You might probably know that the malayalam writer O.V.Vijayan is no more. Please read Dev's blog to know more about him.
I am feeling weighed down by my own expectations to write about O.V.Vijayan, the writer who died this week. I would not add anymore adjective to his name. I would not.
I found Vijayan from Mathrubhumi, the equivalent of Times Litt Journal for a Malayali and I thank my father for subscribing the weekly. Vijayan was writing an epilogue series for his magnum opus Khazakinte Ithihaasam (Legends of Khazak). I had not read him before nor I had heard of him and I must confess that I was not really excited by malayalam writing till then. But a casual glance on one of the pieces transformed me as a reader and I felt an unseen presence of a benevolent Guru who provoked and inspired to think originally and honestly.
Vijayan started writing in English. He infact finished his first fiction and then began the phase of questioning the book and himself. He finally figured he was not going to wallow in the cosmopolitan dynamics of Indian English Writing. Knowing him as I do now, I sense the grace of a great mind and am grateful. I am grateful to this writer who shattered my pride in knowing the angst of life from Kafka, the surreality of life from Gabriel Marquez, the absurdity of life from Samuel Beckett, the lyrical sadness of life from Milan Kundera and the architectural constructs of life from Italo Calvino. He replaced everything with an infinite grace of life and the words he jotted down would sit beside me in silence, pointing to the far end of this life and beyond ever so gently.

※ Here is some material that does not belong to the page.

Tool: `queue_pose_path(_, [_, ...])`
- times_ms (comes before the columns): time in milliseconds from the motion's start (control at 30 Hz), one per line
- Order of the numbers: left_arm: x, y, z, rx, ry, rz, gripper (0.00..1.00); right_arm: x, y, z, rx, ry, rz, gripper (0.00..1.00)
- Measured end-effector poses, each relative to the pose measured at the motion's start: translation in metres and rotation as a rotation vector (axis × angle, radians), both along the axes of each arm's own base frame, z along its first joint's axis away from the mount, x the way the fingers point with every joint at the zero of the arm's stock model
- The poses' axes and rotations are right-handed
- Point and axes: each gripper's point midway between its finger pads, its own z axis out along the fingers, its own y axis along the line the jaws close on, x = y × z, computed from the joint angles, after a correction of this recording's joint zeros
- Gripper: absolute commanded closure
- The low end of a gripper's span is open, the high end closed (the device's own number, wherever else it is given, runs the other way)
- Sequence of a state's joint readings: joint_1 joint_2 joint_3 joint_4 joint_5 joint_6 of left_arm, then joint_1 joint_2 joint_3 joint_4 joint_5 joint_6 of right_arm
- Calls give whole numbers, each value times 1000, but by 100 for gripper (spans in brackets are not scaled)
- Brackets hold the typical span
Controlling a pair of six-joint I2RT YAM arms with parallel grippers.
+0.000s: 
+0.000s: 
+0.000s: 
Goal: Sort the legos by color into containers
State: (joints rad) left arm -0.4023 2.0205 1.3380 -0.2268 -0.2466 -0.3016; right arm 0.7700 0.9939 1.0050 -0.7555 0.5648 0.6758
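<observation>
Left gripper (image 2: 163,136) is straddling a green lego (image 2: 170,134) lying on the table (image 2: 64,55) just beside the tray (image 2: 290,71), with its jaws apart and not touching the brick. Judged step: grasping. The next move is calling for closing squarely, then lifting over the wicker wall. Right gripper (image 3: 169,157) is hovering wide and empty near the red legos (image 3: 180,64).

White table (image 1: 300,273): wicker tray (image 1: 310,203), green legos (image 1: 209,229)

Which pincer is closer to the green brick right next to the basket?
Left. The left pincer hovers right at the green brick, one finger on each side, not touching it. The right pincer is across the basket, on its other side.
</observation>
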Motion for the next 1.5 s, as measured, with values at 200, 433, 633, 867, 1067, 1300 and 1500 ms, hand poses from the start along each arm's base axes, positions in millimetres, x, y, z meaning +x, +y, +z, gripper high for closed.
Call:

Vijayan took twelve long years to complete his first novel in malayalam. He was patient and he knew he had to bide his time. When it came, it took the literary world by storm. The book was titled "The Legends of Khazak" - the story of Ravi, a teacher in an informal education centre in Khazak and his existential crises. His forlorn meanderings and visions took him from the Christian College in Thambaram to the ashram of Bhodhananda and finally to the dilapidated rickety pre-school in Khazak. The novel ends when Ravi provokes a snake to bite on his feet and gradually begins his journey to the unending realms of karmic existence.

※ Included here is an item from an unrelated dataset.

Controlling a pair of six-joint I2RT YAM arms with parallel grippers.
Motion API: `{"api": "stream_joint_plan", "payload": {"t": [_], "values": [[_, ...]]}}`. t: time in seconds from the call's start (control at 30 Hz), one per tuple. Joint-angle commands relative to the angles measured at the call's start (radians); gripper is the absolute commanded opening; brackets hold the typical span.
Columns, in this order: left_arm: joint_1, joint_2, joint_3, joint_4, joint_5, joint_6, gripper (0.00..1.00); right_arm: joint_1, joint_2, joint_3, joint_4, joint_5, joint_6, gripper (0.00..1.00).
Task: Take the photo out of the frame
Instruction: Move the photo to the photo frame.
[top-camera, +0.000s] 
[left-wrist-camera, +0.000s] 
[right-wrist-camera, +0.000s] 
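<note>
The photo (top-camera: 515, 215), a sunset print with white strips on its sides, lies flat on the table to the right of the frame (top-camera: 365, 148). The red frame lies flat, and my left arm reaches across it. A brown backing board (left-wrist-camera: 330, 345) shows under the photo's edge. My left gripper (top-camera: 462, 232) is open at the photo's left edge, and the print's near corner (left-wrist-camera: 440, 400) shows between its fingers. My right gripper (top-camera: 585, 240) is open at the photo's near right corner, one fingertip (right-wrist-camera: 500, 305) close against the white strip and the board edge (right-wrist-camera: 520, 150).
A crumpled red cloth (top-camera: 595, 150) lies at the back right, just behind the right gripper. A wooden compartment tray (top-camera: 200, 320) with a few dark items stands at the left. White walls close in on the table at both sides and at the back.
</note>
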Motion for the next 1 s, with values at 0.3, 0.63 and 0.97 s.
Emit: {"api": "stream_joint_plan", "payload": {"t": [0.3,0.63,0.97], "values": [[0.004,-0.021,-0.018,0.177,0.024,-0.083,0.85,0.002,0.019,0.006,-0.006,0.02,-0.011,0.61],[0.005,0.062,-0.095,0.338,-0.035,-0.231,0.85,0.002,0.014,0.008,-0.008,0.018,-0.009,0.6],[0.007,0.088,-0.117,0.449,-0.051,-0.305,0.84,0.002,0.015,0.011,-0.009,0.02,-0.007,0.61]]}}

The linear exterior of this quaint story was nothing but deceptive. The language, the visions and the few characters would get inside your senses before you realize. Invariably it would set you off to a journey that will liberate your imagination as a reader. You could set existential angst of Ravi, the lyrical eroticism of Maimuna and the human prototype of Appukili (the retard) with the backdrop of wind blown palm trees and dense nights of Khazak anywhere in the world. He differed from other writers the way he integrated everything to look at the commonplace life with the grace of a visionary. Vijayan himself acknowledged his affinity for Lawrence Durrel's Alexandria Quartet that looked at life with an integrated vision.
Please get a peek on this great work here:
http://www.hackorama.com/malayalam/ovvijayan/
The next book from Vijayan was Dharmapuranam (The saga of Dharmapuri). If you want to relate to the satire and black comedy genius of Vijayan, this is the one for you. The book lampooned political monkeys who are sitting at the helm of Indian democracy and shreds every bit of its sense to pieces. The cartoonist that you have seen in NY Times and other publications at his riotous best. If you have read P.J.O'Rourke's satire, you would know what I am talking about.
His third book is the personal best and the object of hatred for so many at the same time. The book is titled "Gurusaagaram" (The infinity of Grace). Here is a writer who is speaking to you the reader one-on-one as a Guru to the seeker. He showed us the hidden truth in lost battles of ego and the fatigue of wisdom. The novel talks about Kunjunny, a journalist from Kerala after his long and winding physical and spiritual journey finds his way to the Infinite Grace of life. Finally we find the seeker partaking the Guru in attaining awareness of self. His language is deep and the style is tantalizingly elusive for the conventional readers of fiction, but plenty of food for thought for his followers.
Each book from then onwards underlined his growth as a thinker than a popular writer. "Madhuram Gayathi"(I am not going to translate the title:) ) dealt with the awareness of man, environment and the universe with an integral vision. This has some profound and almost prophetic utterings on the ecosystem, man's greed and cycle of life and death.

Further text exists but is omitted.